What is expected: Your task is to give the entries back exactly, leaving nothing out.

Extracted data:
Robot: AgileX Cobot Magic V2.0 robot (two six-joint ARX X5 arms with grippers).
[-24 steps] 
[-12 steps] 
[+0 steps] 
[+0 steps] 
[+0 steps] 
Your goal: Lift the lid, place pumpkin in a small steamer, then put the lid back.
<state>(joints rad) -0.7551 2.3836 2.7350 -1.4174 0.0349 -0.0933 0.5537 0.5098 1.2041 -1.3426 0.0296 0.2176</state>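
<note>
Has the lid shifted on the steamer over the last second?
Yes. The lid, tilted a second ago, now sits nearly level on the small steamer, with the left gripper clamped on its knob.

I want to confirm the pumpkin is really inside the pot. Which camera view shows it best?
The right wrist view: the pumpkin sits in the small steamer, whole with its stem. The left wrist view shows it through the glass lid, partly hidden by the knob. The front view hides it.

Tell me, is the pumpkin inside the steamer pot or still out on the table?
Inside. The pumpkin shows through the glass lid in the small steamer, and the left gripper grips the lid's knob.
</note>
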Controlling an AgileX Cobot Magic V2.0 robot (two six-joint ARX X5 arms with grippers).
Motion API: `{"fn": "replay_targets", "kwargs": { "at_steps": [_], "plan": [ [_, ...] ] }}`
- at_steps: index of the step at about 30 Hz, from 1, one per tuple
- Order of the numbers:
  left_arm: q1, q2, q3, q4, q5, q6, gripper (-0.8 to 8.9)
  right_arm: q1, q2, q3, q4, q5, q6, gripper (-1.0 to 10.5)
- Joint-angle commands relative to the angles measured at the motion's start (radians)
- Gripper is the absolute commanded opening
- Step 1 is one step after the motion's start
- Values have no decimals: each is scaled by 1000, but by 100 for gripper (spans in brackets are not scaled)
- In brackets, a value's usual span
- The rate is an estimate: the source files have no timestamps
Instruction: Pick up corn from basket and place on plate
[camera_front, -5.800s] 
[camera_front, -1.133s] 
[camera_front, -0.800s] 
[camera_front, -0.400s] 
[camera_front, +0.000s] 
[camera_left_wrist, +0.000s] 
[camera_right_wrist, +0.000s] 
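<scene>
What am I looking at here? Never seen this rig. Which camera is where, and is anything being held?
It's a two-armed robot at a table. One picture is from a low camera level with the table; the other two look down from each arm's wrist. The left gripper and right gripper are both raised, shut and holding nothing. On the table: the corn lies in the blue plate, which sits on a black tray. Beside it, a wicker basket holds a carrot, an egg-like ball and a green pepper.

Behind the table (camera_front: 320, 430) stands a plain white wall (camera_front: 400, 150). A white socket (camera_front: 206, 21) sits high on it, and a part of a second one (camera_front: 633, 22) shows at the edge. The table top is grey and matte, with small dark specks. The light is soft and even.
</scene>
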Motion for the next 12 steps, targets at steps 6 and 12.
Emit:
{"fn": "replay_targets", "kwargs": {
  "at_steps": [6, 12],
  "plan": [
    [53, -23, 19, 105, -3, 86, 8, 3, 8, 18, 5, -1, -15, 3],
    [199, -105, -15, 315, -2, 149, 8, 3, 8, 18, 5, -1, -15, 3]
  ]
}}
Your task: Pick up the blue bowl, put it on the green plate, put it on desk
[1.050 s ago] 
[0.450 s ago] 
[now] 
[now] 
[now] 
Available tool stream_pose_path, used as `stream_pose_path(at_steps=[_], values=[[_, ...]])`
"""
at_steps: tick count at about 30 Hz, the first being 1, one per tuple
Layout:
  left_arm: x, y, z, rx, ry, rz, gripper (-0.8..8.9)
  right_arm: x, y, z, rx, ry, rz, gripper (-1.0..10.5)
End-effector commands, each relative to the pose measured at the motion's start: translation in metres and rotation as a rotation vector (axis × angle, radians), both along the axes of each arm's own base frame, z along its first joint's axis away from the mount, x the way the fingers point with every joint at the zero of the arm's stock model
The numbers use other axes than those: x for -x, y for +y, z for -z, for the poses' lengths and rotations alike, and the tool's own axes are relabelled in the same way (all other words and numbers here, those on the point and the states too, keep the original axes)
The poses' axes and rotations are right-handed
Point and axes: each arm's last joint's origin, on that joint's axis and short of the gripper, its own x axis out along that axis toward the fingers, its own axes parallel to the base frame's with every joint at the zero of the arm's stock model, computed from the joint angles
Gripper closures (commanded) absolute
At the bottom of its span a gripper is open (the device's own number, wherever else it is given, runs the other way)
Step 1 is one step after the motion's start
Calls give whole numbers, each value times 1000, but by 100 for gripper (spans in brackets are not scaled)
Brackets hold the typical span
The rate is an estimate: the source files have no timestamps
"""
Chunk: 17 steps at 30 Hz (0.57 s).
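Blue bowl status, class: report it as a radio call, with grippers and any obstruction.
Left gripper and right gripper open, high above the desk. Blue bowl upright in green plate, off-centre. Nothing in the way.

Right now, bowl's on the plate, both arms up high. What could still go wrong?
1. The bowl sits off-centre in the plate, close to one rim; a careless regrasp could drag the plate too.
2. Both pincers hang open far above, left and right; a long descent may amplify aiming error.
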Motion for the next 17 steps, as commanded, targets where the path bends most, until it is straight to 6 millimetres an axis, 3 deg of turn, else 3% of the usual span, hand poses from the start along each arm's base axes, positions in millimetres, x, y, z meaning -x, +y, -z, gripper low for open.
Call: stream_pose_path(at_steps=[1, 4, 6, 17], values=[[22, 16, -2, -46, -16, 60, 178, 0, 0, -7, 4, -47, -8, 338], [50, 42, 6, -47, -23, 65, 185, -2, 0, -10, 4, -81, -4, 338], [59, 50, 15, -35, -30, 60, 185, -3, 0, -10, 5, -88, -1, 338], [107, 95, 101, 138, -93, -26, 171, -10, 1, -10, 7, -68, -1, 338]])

Task output:
Robot: AgileX Cobot Magic V2.0 robot (two six-joint ARX X5 arms with grippers).
[-24 steps] 
[-12 steps] 
[+0 steps] 
[+0 steps] 
[+0 steps] 
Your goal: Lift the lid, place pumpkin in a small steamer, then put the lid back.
<state>(joints rad) -0.7551 2.3836 2.7350 -1.4174 0.0349 -0.0933 0.5537 0.5098 1.2041 -1.3426 0.0296 0.2176</state>
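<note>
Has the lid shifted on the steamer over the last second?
Yes. The lid, tilted a second ago, now sits nearly level on the small steamer, with the left gripper clamped on its knob.

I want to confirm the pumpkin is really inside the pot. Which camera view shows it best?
The right wrist view: the pumpkin sits in the small steamer, whole with its stem. The left wrist view shows it through the glass lid, partly hidden by the knob. The front view hides it.

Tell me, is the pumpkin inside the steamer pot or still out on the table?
Inside. The pumpkin shows through the glass lid in the small steamer, and the left gripper grips the lid's knob.
</note>
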Controlling an AgileX Cobot Magic V2.0 robot (two six-joint ARX X5 arms with grippers).
Motion API: `{"fn": "replay_targets", "kwargs": { "at_steps": [_], "plan": [ [_, ...] ] }}`
- at_steps: index of the step at about 30 Hz, from 1, one per tuple
- Order of the numbers:
  left_arm: q1, q2, q3, q4, q5, q6, gripper (-0.8 to 8.9)
  right_arm: q1, q2, q3, q4, q5, q6, gripper (-1.0 to 10.5)
- Joint-angle commands relative to the angles measured at the motion's start (radians)
- Gripper is the absolute commanded opening
- Step 1 is one step after the motion's start
- Values have no decimals: each is scaled by 1000, but by 100 for gripper (spans in brackets are not scaled)
- In brackets, a value's usual span
- The rate is an estimate: the source files have no timestamps
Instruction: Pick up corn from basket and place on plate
[camera_front, -5.800s] 
[camera_front, -1.133s] 
[camera_front, -0.800s] 
[camera_front, -0.400s] 
[camera_front, +0.000s] 
[camera_left_wrist, +0.000s] 
[camera_right_wrist, +0.000s] 
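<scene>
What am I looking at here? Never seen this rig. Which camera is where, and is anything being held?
It's a two-armed robot at a table. One picture is from a low camera level with the table; the other two look down from each arm's wrist. The left gripper and right gripper are both raised, shut and holding nothing. On the table: the corn lies in the blue plate, which sits on a black tray. Beside it, a wicker basket holds a carrot, an egg-like ball and a green pepper.

Behind the table (camera_front: 320, 430) stands a plain white wall (camera_front: 400, 150). A white socket (camera_front: 206, 21) sits high on it, and a part of a second one (camera_front: 633, 22) shows at the edge. The table top is grey and matte, with small dark specks. The light is soft and even.
</scene>
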Motion for the next 12 steps, targets at steps 6 and 12.
Emit:
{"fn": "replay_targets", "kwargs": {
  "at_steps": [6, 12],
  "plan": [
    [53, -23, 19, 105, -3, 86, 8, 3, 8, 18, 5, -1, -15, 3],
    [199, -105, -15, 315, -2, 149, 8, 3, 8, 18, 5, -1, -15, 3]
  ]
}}
Your task: Pick up the blue bowl, put it on the green plate, put it on desk
[1.050 s ago] 
[0.450 s ago] 
[now] 
[now] 
[now] 
Available tool stream_pose_path, used as `stream_pose_path(at_steps=[_], values=[[_, ...]])`
"""
at_steps: tick count at about 30 Hz, the first being 1, one per tuple
Layout:
  left_arm: x, y, z, rx, ry, rz, gripper (-0.8..8.9)
  right_arm: x, y, z, rx, ry, rz, gripper (-1.0..10.5)
End-effector commands, each relative to the pose measured at the motion's start: translation in metres and rotation as a rotation vector (axis × angle, radians), both along the axes of each arm's own base frame, z along its first joint's axis away from the mount, x the way the fingers point with every joint at the zero of the arm's stock model
The numbers use other axes than those: x for -x, y for +y, z for -z, for the poses' lengths and rotations alike, and the tool's own axes are relabelled in the same way (all other words and numbers here, those on the point and the states too, keep the original axes)
The poses' axes and rotations are right-handed
Point and axes: each arm's last joint's origin, on that joint's axis and short of the gripper, its own x axis out along that axis toward the fingers, its own axes parallel to the base frame's with every joint at the zero of the arm's stock model, computed from the joint angles
Gripper closures (commanded) absolute
At the bottom of its span a gripper is open (the device's own number, wherever else it is given, runs the other way)
Step 1 is one step after the motion's start
Calls give whole numbers, each value times 1000, but by 100 for gripper (spans in brackets are not scaled)
Brackets hold the typical span
The rate is an estimate: the source files have no timestamps
"""
Chunk: 17 steps at 30 Hz (0.57 s).
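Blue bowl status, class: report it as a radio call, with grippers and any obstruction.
Left gripper and right gripper open, high above the desk. Blue bowl upright in green plate, off-centre. Nothing in the way.

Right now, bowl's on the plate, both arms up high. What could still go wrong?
1. The bowl sits off-centre in the plate, close to one rim; a careless regrasp could drag the plate too.
2. Both pincers hang open far above, left and right; a long descent may amplify aiming error.
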Motion for the next 17 steps, as commanded, targets where the path bends most, until it is straight to 6 millimetres an axis, 3 deg of turn, else 3% of the usual span, hand poses from the start along each arm's base axes, positions in millimetres, x, y, z meaning -x, +y, -z, gripper low for open.
Call: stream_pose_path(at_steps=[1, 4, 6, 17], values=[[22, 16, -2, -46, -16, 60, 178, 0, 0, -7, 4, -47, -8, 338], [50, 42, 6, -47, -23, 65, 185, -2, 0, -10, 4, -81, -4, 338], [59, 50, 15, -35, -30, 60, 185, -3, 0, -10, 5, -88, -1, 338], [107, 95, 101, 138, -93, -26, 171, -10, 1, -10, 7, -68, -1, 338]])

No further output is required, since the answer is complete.